> _Exercise directions_
Keep only the lines from the start of the data through the line containing "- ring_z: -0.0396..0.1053", and output them exactly.

> _Data below_
--

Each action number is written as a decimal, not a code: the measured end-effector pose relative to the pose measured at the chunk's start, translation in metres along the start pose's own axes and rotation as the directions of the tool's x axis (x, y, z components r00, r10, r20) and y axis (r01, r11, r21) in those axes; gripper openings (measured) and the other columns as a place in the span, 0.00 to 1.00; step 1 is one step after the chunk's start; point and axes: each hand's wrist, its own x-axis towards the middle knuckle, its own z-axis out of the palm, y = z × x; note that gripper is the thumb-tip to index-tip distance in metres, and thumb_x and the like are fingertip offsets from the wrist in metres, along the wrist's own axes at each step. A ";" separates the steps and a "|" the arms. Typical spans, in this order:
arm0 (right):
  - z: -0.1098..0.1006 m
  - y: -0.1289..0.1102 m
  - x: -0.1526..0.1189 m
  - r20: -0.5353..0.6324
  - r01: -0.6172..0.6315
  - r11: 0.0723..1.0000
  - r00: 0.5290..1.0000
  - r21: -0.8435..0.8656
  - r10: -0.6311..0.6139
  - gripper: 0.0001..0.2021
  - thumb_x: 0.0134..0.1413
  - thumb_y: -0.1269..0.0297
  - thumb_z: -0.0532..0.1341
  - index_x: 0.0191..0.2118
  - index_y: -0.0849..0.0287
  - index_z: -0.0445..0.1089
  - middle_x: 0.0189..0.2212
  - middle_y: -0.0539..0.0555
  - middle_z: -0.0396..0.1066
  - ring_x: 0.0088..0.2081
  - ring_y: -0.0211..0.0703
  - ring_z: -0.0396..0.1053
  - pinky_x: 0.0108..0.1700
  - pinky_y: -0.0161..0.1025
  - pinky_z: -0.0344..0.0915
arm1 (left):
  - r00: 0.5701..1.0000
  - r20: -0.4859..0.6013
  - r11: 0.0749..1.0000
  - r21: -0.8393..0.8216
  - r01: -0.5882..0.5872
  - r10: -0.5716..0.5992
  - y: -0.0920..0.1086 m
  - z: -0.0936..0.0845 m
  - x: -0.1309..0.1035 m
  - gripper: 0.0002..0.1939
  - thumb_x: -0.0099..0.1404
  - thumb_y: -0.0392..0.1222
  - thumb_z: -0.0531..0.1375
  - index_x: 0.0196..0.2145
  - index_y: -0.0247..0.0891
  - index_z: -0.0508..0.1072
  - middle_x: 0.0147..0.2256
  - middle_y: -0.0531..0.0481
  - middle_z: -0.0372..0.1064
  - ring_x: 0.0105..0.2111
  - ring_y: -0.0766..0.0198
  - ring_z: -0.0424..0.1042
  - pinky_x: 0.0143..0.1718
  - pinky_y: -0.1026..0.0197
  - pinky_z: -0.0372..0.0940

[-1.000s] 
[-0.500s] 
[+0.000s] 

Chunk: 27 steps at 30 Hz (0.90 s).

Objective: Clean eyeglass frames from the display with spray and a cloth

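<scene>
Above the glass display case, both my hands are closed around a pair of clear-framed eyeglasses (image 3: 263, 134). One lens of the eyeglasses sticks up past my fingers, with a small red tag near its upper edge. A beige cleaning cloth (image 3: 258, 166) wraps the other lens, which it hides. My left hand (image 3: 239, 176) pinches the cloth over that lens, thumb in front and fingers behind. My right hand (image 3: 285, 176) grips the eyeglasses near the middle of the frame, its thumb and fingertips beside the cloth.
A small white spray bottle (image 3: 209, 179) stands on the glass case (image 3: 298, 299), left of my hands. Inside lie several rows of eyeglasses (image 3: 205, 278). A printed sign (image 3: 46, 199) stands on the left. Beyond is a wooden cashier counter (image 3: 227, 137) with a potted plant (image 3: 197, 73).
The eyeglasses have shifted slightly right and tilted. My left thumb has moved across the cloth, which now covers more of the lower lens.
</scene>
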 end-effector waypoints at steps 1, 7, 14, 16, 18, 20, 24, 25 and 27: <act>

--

> _Solution to this task_
Each action number is written as a decimal, not a code: the measured end-effector pose relative to the pose measured at the chunk's start, translation in metres along the start pose's own axes and rotation as the directions of the tool's x axis (x, y, z components r00, r10, r20) and y axis (r01, r11, r21) in those axes; gripper openings (measured) and the other columns as a place in the span, 0.00 to 1.00; step 1 is one step after the chunk's start; point and axes: each hand's wrist, its own x-axis towards the middle knuckle, its own z-axis out of the palm, y = z × x; note that gripper is the thumb-tip to index-tip distance in metres, and thumb_x and the like are fingertip offsets from the wrist in metres, along the wrist's own axes at each step. A ";" separates the steps and a "|" the arms. Typical spans, in this order:
arm0 (right):
  - z: -0.1098..0.1006 m
  - y: -0.1289..0.1102 m
  - x: -0.1526..0.1189 m
  - r20: -0.5353..0.6324
  - r01: -0.6172..0.6315
  - r11: 0.0723..1.0000
  - r00: 0.5290..1.0000
  - r21: -0.8435..0.8656
  - r10: -0.6311..0.6139
  - gripper: 0.0001..0.2021
  - thumb_x: 0.0134..0.1413
  - thumb_y: -0.1269..0.0297
  - thumb_z: -0.0532..0.1341
  - index_x: 0.0191..0.2118
  - index_y: -0.0849..0.0287
  - index_z: -0.0445..0.1089
  - middle_x: 0.0189..0.2212
  - middle_y: -0.0539..0.0555
  - middle_z: -0.0396..0.1066
  - ring_x: 0.0088..0.2081
  - ring_y: -0.0211..0.0703
  - ring_z: -0.0396..0.1053

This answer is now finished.